Grunge. Britpop. G-Funk. Trip Hop. Drum & Bass. Alternative Everything. Acid House. Thrash Metal. It’s like so many genres were created, birthed in the 80s and blossomed into very tasty music in the 90s.

Nothing was really about videos and shows, yet. That was entertainment. Music was culture.

Table of Content

Friday, February 5th, 2021

It’s Bandcamp Friday! So go to har0ld.bandcamp.com to buy my stuff, if you want to.

Now, it should be bandcamp.com/[artist name] and it should be like this for everything: tumblr, substack or medium or whatever. You know I’m right.

A long time ago humans decided to represent content following a tree metaphor:

root
     L branch

This is really neat and functional! We’ve used this from books to computer file systems. It works really well!

Then web engineers were like “how about we do the opposite but it’s actually the same lol”

branch  
         L root

We’ve been confused and annoyed ever since.

This is why I “hate” programming and programmers. The will to complicate things for no reason besides “we can do it!” has gotten on my nerves, especially when I see how much it gatekeeps people away from technology. No one likes dealing with nonsense.

Go get some music on Bandcamp though!

Cyber Rock

Sunday, October 25th, 2020

Naturally I worked for far too long on this one.

I’m making a 3 track EP around a cyber theme and this is the first one to come out. Trying to get the two others out before the end of the year.

2020 indie funk rock in the house…

Stay hydrated, wash your hands, pick up your mask off the ground. Be well. Keep moving.

Robert Glasper, HER, Meshell

Tuesday, September 8th, 2020

I was trying to see if Meshell had turned her Insta back to public but it’s still private. So I clicked on the only link available on her page. I miss the stuff she shared. Books, artwork, quotes, music. I wish she had a Tumblr or a blog and had had one since forever.

Beautiful music. On repeat, of course.

If I was producing

Friday, May 22nd, 2020

If I was producing… is a 12 beat collection that I recently published.
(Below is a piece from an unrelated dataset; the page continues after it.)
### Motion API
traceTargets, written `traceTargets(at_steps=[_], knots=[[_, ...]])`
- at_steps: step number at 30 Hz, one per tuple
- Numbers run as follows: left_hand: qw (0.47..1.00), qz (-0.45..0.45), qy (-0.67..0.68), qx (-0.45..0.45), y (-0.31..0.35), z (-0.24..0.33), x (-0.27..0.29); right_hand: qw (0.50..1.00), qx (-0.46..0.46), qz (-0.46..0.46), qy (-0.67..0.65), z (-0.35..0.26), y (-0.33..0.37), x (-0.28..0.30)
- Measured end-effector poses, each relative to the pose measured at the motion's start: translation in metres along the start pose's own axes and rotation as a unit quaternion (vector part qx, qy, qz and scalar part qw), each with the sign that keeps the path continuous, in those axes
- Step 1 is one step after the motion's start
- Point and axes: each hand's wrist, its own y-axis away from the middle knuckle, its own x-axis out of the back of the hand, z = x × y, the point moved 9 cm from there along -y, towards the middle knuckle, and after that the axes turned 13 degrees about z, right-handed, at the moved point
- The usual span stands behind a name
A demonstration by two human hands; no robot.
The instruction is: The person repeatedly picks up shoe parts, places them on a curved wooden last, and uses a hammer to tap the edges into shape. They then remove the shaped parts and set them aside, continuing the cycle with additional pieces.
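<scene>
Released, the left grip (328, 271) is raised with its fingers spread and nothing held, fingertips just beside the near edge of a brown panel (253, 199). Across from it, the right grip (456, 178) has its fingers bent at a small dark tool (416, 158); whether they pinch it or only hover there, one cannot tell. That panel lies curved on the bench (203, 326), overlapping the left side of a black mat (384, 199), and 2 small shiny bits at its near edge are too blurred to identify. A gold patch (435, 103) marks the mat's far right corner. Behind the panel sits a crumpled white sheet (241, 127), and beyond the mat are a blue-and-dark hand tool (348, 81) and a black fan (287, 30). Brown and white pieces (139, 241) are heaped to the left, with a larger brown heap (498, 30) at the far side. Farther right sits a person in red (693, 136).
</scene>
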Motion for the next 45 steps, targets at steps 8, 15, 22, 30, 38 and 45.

Check it out.

Beats are a special thing to create. As Prince said it, there’s joy in repetition. It’s particular to create something designed to loop. It’s a different challenge from composing a song. I love it.

This is a few years worth of beats I played with and couldn’t let go of. I decided to make a collection of them. And then, once they were finished earlier this week, I wondered who would spit on them. I also decided to make it a 50/50 men/women MCs because I wanted to. So yeah Bouncy is for Megan Thee Stallion. She’d tore that shit up with her deep, sexy ass voice. I think Kendrick’s screaming in the mic would make Brutally something brutaller. Crazy beat, I know. And so forth. Guru would’ve crushed it. I can’t even imagine Azelia Banks on Snakey. Pure madness.

You can also buy this little album and spit in your kitchen. Spit on the freeway. Spit during your workout. A few friends are already at it, what are you waiting for?